Week 12: Eigenvalues and eigenfunctions

Throughout this lecture, $\Omega$ is a connected bounded domain of class $C^{\infty}$ .

The eigenvalue problem

We now turn our attention to the eigenvalue problem for $L$ , i.e. the problem of finding $\lambda\in\mathbb{R}$ and $u$ not identically zero solving the following boundary value problem:

\begin{aligned} Lu&=\lambda u\ \textup{on }\Omega\\\left.u\right|_{\partial\Omega}&\equiv 0 \end{aligned}

By Theorem 9.3, there are at most countably many eigenvalues $\lambda$ (and correponding eigenfunctions $u$ ). We now obtain more refined information on the solutions to this eigenvalue problem.

Assume $L$ is in divergence form with the same setup as in Week 8 and that $a_{ij}\in C^{\infty}(\overline{\Omega})$ . We shall focus on the case where

Lu= -\sum_{i,j=1}^{n}\partial_{i}(a_{ij}\cdot\partial_{j}u),

in which case $L^{\ast}u\equiv Lu$ , since $B_{L}(u,v)=\int_{\Omega}\sum_{i,j}a_{ij}\partial_{i}u\partial_{j}v=B_{L^{\ast}}(u,v)$ for any $u,v\in H_{0}^{1,2}(\Omega)$ ; we say that $L$ is symmetric. We shall require the following fundamental result from functional analysis.

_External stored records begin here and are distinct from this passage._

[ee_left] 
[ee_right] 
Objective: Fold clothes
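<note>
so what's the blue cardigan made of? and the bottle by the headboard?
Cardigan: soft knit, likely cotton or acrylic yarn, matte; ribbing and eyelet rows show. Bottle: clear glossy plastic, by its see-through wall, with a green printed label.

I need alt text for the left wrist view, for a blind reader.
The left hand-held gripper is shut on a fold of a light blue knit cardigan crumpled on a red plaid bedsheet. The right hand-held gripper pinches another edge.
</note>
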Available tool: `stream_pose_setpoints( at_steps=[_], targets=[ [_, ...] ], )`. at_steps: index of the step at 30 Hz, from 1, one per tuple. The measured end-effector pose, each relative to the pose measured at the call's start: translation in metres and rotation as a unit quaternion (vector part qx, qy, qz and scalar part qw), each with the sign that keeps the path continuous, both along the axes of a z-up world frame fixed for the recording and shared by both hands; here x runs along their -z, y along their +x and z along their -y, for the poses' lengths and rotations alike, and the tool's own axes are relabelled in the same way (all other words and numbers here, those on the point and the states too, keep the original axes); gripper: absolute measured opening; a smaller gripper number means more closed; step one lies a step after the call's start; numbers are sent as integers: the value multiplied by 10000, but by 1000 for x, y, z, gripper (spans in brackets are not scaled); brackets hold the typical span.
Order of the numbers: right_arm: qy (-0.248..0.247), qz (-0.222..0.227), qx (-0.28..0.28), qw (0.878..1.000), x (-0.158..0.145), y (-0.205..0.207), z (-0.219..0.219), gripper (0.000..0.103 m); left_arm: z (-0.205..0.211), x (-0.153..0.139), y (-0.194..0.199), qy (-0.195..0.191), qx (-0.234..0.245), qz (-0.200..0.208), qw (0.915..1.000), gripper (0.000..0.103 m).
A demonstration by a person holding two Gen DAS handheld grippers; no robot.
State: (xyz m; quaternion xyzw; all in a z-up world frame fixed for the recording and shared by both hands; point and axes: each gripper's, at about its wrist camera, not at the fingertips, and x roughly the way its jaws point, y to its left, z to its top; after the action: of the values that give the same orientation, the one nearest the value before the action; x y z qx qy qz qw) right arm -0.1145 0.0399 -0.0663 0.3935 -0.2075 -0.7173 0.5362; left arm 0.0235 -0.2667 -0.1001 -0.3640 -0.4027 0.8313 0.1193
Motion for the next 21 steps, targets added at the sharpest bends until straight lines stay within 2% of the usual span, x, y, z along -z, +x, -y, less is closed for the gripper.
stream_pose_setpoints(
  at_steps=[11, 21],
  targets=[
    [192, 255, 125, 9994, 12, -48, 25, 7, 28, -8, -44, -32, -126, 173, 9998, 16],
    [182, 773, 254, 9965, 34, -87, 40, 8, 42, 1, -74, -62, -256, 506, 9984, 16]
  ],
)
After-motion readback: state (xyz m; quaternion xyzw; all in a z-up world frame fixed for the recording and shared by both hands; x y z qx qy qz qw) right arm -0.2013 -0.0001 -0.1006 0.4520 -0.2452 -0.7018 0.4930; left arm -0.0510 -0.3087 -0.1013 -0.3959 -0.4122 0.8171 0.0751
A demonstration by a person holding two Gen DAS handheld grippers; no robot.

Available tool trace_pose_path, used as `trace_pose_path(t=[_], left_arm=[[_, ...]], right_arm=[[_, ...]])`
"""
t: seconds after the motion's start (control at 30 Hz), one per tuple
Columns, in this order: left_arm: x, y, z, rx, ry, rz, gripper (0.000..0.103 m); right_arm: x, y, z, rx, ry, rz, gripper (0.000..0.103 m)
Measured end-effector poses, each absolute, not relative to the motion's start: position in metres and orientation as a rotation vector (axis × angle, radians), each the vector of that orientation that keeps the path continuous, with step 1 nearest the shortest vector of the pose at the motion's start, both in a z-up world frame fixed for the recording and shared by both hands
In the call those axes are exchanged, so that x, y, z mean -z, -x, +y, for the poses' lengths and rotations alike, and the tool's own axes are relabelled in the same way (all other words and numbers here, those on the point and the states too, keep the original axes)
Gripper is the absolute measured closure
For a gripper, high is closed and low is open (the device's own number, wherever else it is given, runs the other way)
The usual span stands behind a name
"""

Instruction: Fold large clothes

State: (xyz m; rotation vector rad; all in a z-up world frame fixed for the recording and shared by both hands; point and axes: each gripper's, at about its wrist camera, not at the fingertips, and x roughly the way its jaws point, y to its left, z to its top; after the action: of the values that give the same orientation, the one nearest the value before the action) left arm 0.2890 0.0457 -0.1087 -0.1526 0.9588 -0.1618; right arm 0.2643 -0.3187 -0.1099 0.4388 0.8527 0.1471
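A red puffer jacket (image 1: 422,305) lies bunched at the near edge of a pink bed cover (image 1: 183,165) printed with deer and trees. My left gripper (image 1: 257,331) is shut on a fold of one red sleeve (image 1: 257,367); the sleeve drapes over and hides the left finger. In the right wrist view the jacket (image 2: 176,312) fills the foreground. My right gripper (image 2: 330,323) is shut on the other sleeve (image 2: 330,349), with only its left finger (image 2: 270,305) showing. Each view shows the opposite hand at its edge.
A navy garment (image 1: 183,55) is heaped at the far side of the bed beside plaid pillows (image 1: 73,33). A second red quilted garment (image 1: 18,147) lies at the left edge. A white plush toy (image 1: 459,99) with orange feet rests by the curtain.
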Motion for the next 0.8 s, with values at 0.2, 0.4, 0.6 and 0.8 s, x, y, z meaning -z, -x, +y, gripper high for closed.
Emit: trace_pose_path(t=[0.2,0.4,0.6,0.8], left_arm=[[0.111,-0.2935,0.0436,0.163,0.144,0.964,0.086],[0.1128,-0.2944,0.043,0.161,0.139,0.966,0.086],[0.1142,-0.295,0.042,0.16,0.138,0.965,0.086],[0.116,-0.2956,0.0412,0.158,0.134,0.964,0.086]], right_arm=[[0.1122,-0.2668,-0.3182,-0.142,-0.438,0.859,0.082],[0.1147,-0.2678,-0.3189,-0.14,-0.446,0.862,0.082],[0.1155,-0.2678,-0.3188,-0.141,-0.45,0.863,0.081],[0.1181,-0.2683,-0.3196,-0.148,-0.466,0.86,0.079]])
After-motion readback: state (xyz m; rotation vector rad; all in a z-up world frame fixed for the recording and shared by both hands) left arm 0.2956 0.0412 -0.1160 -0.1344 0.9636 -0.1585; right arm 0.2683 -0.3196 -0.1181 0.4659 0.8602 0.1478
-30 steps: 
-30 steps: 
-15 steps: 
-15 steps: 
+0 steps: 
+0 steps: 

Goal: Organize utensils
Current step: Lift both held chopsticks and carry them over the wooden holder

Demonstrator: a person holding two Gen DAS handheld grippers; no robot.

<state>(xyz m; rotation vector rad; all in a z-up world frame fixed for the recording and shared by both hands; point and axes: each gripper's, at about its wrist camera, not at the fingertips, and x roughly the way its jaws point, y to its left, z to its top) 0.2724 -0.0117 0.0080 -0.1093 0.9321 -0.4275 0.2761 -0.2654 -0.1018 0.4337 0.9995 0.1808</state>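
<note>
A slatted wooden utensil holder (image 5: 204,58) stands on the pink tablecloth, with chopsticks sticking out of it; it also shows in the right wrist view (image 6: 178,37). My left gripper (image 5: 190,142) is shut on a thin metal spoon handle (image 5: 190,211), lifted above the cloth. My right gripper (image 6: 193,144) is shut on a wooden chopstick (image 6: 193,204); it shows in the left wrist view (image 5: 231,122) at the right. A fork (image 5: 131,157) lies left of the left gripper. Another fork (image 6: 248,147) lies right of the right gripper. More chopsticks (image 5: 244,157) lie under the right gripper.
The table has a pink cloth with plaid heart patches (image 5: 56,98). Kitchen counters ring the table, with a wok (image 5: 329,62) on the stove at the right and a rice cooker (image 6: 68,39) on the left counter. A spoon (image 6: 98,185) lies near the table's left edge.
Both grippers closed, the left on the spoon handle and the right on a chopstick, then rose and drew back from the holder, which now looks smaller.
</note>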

Theorem 12.1 (eigenvectors of symmetric compact operators). If $X$ is a separable Hilbert space (i.e. $X$ has a countable dense subset) and $A:X\rightarrow X$ is a compact symmetric linear mapping (for all $x,y\in X$ $\left<x,Ay\right>=\left<Ax,y\right>$ ), then the eigenvalues $\{\mu{i}\}_{i=1}^{\infty}$ (counted with multiplicity) of $A$ are real and there exists an orthonormal basis $\{\varphi_{i}\}_{i=1}^{\infty}$ of $X$ such that for each $i\in\mathbb{N}$ , $A \varphi_{i}=\mu_{i}\varphi_{i}$ .

Theorem 12.2 (eigenvalues of symmetric elliptic operators). If $b\equiv 0$ and $c\equiv 0$ , then each eigenvalue $\lambda$ of $L$ is real and positive. Moreover, writing $\{\lambda_{k}\}_{k=1}^{\infty}$ for the eigenvalues of $L$ counted with multiplicity, we have that $0<\lambda_{1}\leq \lambda_{2}\leq \dots$ with $\lambda_{k}\xrightarrow{k\rightarrow\infty}\infty$ . Finally, there exists a sequence $\{w_{k}\}_{k=1}^{\infty}\subset H_{0}^{1,2}(\Omega)$ with $Lw_{k}=\lambda_{k}w_{k}$ for each $k\in\mathbb{N}$ such that $\{w_{k}\}_{k=1}^{\infty}$ is an orthonormal basis of $L^{2}(\Omega)$ .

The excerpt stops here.